All of the listing should be output exactly, apart from the pictures.
···
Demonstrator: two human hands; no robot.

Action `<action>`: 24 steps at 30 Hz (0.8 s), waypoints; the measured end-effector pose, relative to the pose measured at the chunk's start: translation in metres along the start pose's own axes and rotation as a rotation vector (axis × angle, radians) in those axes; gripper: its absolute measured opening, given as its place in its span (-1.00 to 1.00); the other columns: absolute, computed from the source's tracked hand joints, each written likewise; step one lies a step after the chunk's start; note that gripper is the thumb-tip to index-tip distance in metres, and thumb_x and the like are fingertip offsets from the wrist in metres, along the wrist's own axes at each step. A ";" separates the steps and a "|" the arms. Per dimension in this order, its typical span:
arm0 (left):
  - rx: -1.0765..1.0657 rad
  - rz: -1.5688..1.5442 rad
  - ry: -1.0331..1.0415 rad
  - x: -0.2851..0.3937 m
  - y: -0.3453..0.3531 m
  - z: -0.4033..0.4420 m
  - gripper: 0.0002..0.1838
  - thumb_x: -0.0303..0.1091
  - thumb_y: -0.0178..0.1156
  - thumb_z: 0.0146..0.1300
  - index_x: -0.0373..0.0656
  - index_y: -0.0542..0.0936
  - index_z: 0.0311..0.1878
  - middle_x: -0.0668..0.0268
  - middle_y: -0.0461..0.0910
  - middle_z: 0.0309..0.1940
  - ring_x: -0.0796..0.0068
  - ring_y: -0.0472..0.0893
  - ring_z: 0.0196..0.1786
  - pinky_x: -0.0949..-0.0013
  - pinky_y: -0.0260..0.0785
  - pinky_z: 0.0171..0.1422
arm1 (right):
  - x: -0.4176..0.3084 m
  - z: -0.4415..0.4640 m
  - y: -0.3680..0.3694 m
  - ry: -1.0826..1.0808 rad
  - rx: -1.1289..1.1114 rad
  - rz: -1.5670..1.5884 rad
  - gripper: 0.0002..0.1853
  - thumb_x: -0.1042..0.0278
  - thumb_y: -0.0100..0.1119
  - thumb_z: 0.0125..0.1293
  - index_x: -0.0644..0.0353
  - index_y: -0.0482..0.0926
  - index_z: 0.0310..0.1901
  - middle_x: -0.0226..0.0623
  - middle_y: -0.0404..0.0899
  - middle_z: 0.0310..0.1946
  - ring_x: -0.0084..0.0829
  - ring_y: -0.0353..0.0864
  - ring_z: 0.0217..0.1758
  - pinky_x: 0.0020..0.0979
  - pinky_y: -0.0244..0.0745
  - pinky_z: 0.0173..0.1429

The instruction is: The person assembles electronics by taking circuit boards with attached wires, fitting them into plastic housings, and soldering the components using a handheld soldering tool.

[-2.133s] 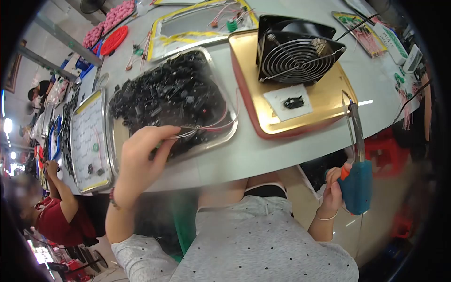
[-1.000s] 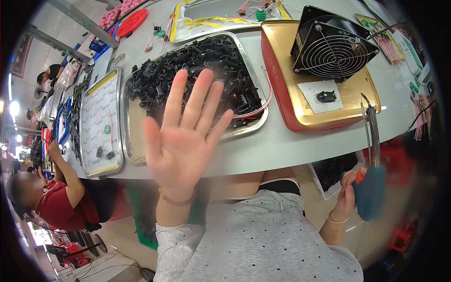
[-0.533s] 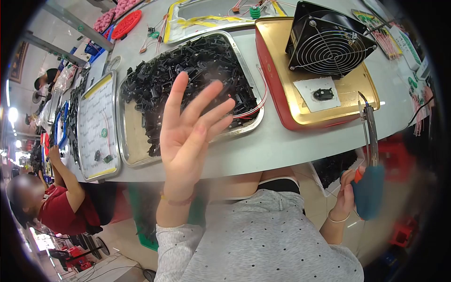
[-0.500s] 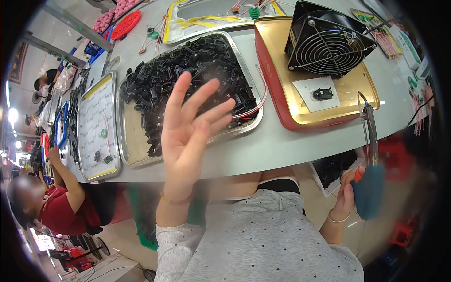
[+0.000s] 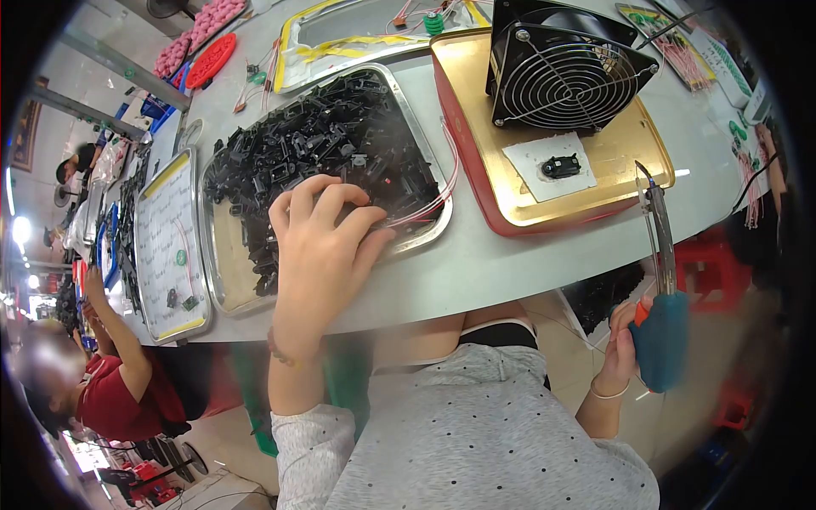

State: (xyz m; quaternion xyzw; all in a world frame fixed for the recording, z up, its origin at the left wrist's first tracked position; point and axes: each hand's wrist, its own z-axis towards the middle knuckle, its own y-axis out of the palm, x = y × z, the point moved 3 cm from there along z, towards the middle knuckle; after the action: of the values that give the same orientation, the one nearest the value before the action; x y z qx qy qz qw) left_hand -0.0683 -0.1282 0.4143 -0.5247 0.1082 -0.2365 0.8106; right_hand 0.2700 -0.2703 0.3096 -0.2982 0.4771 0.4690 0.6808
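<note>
My left hand (image 5: 321, 242) is palm down over the near edge of a metal tray (image 5: 218, 285), its fingers bent and apart. Heaped in that tray are small black plastic parts (image 5: 297, 136). Red and white wires (image 5: 435, 202) run from beside my left thumb across the tray rim. My right hand (image 5: 621, 350) is wrapped around the blue handle of a soldering gun (image 5: 663, 340) with an orange trigger, its tip pointing up in front of the table edge. One black part (image 5: 561, 166) lies on a white pad (image 5: 523, 161) on a gold-topped red tin (image 5: 595, 204).
A black fan with a wire guard (image 5: 574, 89) stands on the tin. On the left is a paper-lined tray (image 5: 161, 229) with a few small parts. A yellow-taped tray (image 5: 357, 51) sits behind. A co-worker in a red shirt (image 5: 119, 395) sits at the left.
My left hand has turned from palm up to palm down and lowered onto the heap of black parts. My right hand keeps its hold on the soldering gun. The view has shifted slightly.
</note>
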 end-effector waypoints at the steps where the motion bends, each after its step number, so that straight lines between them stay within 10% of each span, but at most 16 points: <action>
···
__Answer for the task__.
Demonstrator: two human hands; no robot.

Action `<action>`: 24 steps at 30 Hz (0.8 s), waypoints; the measured end-effector pose, relative to the pose measured at the chunk's start: translation in metres along the start pose's own axes and rotation as a rotation vector (axis × angle, radians) in those axes; gripper: its absolute measured opening, given as its place in its span (-1.00 to 1.00); the other columns: absolute, computed from the source's tracked hand joints, each written likewise; step one lies a step after the chunk's start; note that gripper is the thumb-tip to index-tip distance in metres, and thumb_x and the like are fingertip offsets from the wrist in metres, along the wrist's own axes at each step. A ";" separates the steps and a "|" the arms. Per dimension in this order, its typical span:
arm0 (left):
  - rx: -1.0765..1.0657 rad
  - rz: -1.5688..1.5442 rad
  - ry: -1.0331..1.0415 rad
  - x: -0.2851..0.3937 m
  - y: -0.3453..0.3531 m
  - z: -0.4033..0.4420 m
  - gripper: 0.0002..0.1838
  - thumb_x: -0.0303..0.1091
  - thumb_y: -0.0178..0.1156
  - thumb_z: 0.0146..0.1300
  - index_x: -0.0373..0.0656
  - index_y: -0.0542..0.0936
  - index_z: 0.0311..0.1878
  - middle_x: -0.0668..0.0268
  - middle_y: -0.0461..0.0910
  - middle_z: 0.0309..0.1940
  - ring_x: -0.0796..0.0068
  - ring_y: -0.0472..0.0893
  - ring_z: 0.0196..0.1786
  - pinky_x: -0.0949..-0.0013
  - pinky_y: -0.0260..0.0785
  - pinky_z: 0.0171..0.1422
arm1 (right):
  - x: -0.4176..0.3084 m
  - z: -0.4415..0.4640 m
  - y: -0.3680..0.3694 m
  - ry: -1.0826..1.0808 rad
  - rx: -1.1289..1.1114 rad
  - rz: -1.5670..1.5884 rad
  - gripper: 0.0002..0.1853
  - thumb_x: -0.1042..0.0278
  - thumb_y: -0.0100..0.1119
  - thumb_z: 0.0125..0.1293
  - index_x: -0.0644..0.0353
  - index_y: -0.0482..0.0926
  - index_z: 0.0310..0.1901
  - middle_x: -0.0226..0.0623
  - middle_y: -0.0404..0.0899
  - middle_z: 0.0310..0.1946
  - ring_x: -0.0084..0.0829
  - ring_y: -0.0353..0.0864
  - ring_z: 0.0217..0.1758
  - pinky_x: 0.0020..0.0979
  - pinky_y: -0.0244..0.0745
  - pinky_z: 0.0173..0.1429

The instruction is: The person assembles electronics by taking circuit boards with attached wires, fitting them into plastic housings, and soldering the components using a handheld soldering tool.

[-2.133s] 
[-1.000s] 
[-0.533s] 
[-0.500s] 
[+0.000s] 

State: (xyz m; quaternion xyzw; all in a world frame fixed for the recording, z up, its origin at the left wrist's first tracked position; point and axes: each hand's wrist, its own z-axis towards the middle knuckle, its own y-axis out of the palm, x = y × z, the point moved 3 cm from there along z, towards the middle knuckle; after the action: of the values that give the same orientation, the one nearest the value before the action; x y z qx qy qz qw) left_hand -0.0683 -0.1282 0.4143 -0.5247 0.1082 -0.2365 0.8106; right_hand 0.2700 -0.2703 0.3096 -0.2982 0.4771 0.4690 0.6808
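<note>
My left hand (image 5: 321, 242) is palm down over the near edge of a metal tray (image 5: 218, 285), its fingers bent and apart. Heaped in that tray are small black plastic parts (image 5: 297, 136). Red and white wires (image 5: 435, 202) run from beside my left thumb across the tray rim. My right hand (image 5: 621, 350) is wrapped around the blue handle of a soldering gun (image 5: 663, 340) with an orange trigger, its tip pointing up in front of the table edge. One black part (image 5: 561, 166) lies on a white pad (image 5: 523, 161) on a gold-topped red tin (image 5: 595, 204).
A black fan with a wire guard (image 5: 574, 89) stands on the tin. On the left is a paper-lined tray (image 5: 161, 229) with a few small parts. A yellow-taped tray (image 5: 357, 51) sits behind. A co-worker in a red shirt (image 5: 119, 395) sits at the left.
My left hand has turned from palm up to palm down and lowered onto the heap of black parts. My right hand keeps its hold on the soldering gun. The view has shifted slightly.
</note>
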 end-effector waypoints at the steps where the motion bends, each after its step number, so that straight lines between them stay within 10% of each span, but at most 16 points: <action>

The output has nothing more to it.